Dáil debates

Tuesday, 13 May 2008

3:00 pm

Photo of Eamon GilmoreEamon Gilmore (Dún Laoghaire, Labour)

I remind the Taoiseach there are three legs to this particular stool. It is not just a matter of what the Government wants and what the staff want or do not want and the issue being resolved in the traditional IR sense between two parties. The third leg of this stool is the public interest. There is a serious question here, and it is what the OECD referred to, regarding whether the decentralisation plan, as envisaged, is actually good for the service that is being delivered to the public and whether the taxpayer is getting value for money. This issue has to be considered. It is all very well to talk about engagement. That is fine and I do not disagree with that approach, but for engagement to take place, there has to be some clarity about the Government's intentions at this stage.
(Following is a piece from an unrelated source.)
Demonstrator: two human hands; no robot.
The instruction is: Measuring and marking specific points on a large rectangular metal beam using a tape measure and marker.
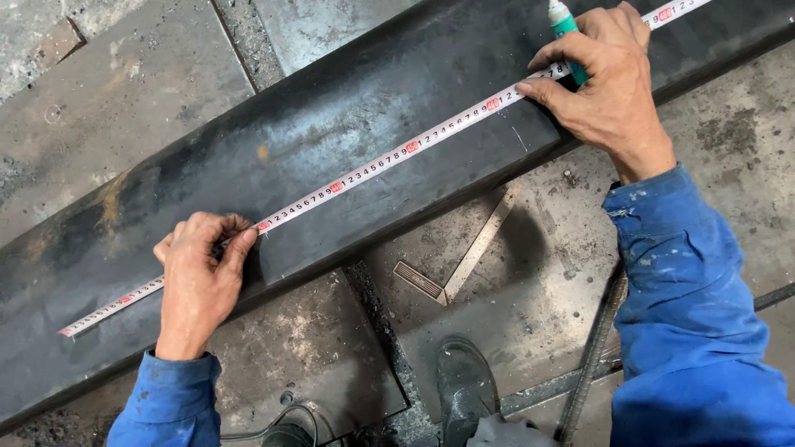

It is clear that the original McCreevy plan will not happen as it was envisaged. It would be advisable for Government at this stage to relook at the decentralisation plan, recast it in a more realistic way and look at the problems, for example, of specialist agencies or specialist staff who manifestly are not going to move. There is no point in dreaming on that it will happen. It would be much better if a recast, more realistic decentralisation plan was devised and announced by Government rather than the fiction continuing that this will happen at some stage when clearly it will not. In the meantime, staff who should be applying their minds to the job on hand and service to the public are focused on where they will be next year or in five years' time.

Perhaps the Taoiseach would clarify one issue. In the original McCreevy plan the intention was that the headquarters of eight Departments, including the Ministers' offices, were to be located in different places. Is that still the intention? For example, is it still the intention that the Department of Arts, Sport and Tourism, with which you, a Cheann Comhairle, would have been familiar, is be located in Killarney? It is the intention that the Minister for Arts, Sport and Tourism, Deputy Cullen, will travel from Waterford to Killarney on a Monday morning and back up to Dublin on a Tuesday and continue going around in circles for whatever few months he will be left in that office?